Gross profit was up 2 percent; however, gross margin declined from 36.9 percent to 34.8 percent on a year-over-year basis. According to management, the decrease came primarily from higher raw material costs — some of which were passed through via pricing yet had a dilutive effect to Valvoline’s margin rate.
The company’s net income increased 14.3 percent to $64 million.
QUICK LUBES … Sales from Valvoline’s Quick Lubes segment increased by $28 million, or 20.1 percent, to $167 million in the fiscal third quarter. According to management, volume growth increased segment sales by $12 million, as lubricant gallons and transactions were up. Price and mix improvements increased average ticket and improved sales by $7 million, and acquisitions increased sales by $9 million.
Valvoline Instant Oil Change (VIOC) came through with 7.9-percent system-wide same-store sales growth, topping 7.9-percent growth from a year ago.
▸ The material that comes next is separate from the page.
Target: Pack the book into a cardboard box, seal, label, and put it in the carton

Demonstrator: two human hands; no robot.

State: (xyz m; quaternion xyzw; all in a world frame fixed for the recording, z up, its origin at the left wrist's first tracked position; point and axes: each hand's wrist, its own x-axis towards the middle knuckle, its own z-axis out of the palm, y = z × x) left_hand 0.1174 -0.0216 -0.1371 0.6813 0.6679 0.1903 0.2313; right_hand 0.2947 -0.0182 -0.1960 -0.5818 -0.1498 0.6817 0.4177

Same-store sales growth for company-owned VIOC locations was 8.7 percent (on top of +6.9 percent a year ago), while same-store sales growth for franchisee shops was 7.4 percent (on top of +8.3 percent a year ago).
The increase in same-store sales was the result of both increased transactions and average ticket. According to Valvoline, investments made in customer acquisition and retention programs drove higher transactions, and previously implemented pricing actions and premium mix led to higher average ticket.
Quick Lubes operating income increased 11.8 percent to $38 million for the quarter.
EXPECTATIONS … “For the fiscal fourth quarter, we anticipate continued strong same-store sales growth from VIOC,” CEO Sam Mitchell said. “We’re also excited to bring the Great Canadian Oil Change stores into our system and, at the same time, expect to add nearly 30 new stores across the VIOC network.”
He added that management expects a “solid” quarter from its International segment and modest improvement from the Core North America segment.
For the full fiscal year, VIOC same-store sales are expected to come in between +7 percent and +7.5 percent — an increase from management’s previous guidance of +6.5 percent to +7.5 percent.
EXPANSION … Over the nine months ended June 30, 2018, the company acquired 63 service centers for a total of $71 million. This includes 60 previous franchisee shops, of which 56 were acquired from Henley Bluewater LLC for $60 million back in October.
Over the first three quarters of its fiscal year, Valvoline also sold two service centers to a franchisee for roughly $5 million.
As of June 30, 2018, Valvoline had more than 1,200 company-owned and franchisee shops across North America.